▸ About this task
Output only the stretch of the listing that starts at the line containing "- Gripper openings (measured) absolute" and ends at the line containing "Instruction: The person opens", reproduced exactly with both ends.

▸ Extracted material

-=-=-

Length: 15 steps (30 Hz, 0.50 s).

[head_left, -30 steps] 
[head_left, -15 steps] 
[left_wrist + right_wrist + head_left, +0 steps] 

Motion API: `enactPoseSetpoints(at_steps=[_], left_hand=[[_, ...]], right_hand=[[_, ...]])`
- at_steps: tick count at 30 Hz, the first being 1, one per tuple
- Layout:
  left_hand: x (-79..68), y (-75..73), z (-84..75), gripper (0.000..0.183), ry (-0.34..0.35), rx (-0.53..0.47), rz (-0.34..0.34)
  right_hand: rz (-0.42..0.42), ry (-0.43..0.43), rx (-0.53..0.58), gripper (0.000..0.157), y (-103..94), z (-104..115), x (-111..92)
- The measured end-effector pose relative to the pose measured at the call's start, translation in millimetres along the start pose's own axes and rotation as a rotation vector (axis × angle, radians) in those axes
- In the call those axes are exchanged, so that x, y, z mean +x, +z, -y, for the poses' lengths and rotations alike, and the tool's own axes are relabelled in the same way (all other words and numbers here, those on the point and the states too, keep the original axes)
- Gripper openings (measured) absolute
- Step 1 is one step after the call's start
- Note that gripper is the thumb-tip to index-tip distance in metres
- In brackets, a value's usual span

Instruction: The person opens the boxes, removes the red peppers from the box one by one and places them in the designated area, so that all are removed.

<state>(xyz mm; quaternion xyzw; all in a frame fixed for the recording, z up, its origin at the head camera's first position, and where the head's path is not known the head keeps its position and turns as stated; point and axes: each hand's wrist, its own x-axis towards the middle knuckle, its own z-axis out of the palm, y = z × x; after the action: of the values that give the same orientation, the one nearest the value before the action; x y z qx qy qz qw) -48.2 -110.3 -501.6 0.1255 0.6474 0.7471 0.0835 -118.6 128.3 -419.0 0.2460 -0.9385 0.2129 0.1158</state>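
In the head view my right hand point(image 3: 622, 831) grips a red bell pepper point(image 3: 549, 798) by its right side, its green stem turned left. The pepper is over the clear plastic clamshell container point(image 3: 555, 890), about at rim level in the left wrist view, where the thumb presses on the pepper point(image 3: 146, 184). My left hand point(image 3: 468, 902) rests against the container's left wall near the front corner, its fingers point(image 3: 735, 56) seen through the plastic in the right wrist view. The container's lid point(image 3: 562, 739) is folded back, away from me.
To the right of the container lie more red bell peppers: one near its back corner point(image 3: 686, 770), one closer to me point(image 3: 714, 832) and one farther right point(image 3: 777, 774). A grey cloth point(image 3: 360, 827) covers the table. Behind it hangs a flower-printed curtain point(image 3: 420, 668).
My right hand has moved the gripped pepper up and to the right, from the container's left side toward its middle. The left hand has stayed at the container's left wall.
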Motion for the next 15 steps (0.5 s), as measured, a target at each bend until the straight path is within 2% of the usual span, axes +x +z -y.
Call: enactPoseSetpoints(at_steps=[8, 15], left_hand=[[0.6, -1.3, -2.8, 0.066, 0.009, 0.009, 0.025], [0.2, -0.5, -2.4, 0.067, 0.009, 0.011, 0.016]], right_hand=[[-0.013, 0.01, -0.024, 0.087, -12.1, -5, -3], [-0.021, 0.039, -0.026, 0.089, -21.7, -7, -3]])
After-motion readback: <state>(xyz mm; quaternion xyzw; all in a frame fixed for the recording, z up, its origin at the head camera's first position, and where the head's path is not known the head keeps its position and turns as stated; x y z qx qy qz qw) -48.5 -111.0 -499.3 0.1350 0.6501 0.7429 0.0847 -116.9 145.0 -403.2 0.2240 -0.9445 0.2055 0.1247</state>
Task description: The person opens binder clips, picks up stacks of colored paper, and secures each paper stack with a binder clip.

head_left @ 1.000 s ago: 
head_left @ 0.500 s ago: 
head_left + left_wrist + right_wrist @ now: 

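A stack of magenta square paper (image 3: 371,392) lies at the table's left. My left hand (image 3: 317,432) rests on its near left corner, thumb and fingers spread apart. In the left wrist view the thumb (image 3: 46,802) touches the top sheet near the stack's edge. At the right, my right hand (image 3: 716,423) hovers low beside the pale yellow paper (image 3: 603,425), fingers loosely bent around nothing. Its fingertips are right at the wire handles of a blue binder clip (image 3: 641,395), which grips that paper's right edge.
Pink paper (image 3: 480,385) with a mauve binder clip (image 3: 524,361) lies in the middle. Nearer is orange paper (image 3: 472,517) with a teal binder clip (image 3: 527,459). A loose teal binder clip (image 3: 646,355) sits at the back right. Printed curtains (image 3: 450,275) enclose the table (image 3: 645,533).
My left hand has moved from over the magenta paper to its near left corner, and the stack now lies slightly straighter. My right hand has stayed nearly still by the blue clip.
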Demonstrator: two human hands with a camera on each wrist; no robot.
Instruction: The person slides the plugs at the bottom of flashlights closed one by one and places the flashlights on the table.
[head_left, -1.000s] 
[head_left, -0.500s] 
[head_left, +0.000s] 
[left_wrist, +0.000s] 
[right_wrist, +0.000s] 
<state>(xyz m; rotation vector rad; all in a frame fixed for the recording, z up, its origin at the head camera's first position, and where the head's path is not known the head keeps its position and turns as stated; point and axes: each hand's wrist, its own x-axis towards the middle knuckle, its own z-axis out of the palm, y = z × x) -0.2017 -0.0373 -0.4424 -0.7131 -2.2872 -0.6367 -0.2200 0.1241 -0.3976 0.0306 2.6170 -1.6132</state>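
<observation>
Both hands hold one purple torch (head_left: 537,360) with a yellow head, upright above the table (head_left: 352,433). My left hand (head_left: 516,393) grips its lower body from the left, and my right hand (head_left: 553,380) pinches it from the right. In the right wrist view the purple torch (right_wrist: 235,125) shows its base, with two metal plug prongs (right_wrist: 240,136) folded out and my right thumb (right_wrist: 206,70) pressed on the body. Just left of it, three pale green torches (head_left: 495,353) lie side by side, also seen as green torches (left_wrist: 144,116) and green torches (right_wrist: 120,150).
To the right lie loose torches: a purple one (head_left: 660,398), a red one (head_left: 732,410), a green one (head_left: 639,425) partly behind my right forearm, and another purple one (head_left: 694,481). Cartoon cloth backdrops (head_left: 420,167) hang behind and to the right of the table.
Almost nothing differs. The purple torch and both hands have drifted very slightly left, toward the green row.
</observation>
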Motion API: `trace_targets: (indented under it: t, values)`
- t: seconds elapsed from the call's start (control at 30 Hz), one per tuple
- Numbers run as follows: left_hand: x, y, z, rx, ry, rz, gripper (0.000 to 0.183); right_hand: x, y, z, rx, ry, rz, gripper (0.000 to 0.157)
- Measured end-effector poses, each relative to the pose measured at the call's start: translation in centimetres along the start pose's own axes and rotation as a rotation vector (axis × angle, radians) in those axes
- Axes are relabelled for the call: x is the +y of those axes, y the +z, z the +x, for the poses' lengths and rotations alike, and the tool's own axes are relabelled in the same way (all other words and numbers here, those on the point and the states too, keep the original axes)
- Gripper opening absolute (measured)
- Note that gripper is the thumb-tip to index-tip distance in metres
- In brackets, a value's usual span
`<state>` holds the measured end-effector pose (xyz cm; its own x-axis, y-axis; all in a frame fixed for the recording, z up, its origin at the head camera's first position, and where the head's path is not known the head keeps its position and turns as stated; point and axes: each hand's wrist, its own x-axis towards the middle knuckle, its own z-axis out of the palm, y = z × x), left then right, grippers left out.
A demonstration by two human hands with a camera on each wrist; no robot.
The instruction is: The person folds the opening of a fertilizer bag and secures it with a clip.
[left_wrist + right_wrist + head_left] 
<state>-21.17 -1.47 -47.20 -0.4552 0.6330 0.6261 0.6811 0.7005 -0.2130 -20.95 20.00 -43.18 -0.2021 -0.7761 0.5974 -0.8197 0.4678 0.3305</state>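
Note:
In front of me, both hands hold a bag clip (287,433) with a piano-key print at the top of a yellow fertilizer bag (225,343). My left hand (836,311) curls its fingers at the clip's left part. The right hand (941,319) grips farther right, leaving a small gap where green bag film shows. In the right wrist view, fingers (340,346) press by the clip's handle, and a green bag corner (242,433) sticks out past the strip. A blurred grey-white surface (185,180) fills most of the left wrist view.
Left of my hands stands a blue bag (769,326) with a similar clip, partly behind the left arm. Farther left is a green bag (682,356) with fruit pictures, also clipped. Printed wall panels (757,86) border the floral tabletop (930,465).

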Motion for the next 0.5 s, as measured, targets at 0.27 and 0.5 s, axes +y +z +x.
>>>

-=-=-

▸ Expected answer
- Gripper openings (measured) absolute
- Step 1 is one step after the call's start
- Note that gripper is the thumb-tip to index-tip distance in metres
- In brackets, a value's usual span

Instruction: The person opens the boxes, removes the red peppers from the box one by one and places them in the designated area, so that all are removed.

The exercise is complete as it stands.